'''

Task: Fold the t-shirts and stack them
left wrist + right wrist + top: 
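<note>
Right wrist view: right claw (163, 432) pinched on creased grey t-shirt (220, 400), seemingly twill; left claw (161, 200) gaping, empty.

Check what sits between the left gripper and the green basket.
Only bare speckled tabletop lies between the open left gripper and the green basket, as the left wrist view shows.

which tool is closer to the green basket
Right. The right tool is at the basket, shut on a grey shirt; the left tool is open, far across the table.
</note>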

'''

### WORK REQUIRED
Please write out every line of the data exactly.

### ANSWER SECTION
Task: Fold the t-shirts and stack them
left wrist + right wrist + top: 
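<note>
Right wrist view: right claw (163, 432) pinched on creased grey t-shirt (220, 400), seemingly twill; left claw (161, 200) gaping, empty.

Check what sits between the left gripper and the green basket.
Only bare speckled tabletop lies between the open left gripper and the green basket, as the left wrist view shows.

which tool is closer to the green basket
Right. The right tool is at the basket, shut on a grey shirt; the left tool is open, far across the table.
</note>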

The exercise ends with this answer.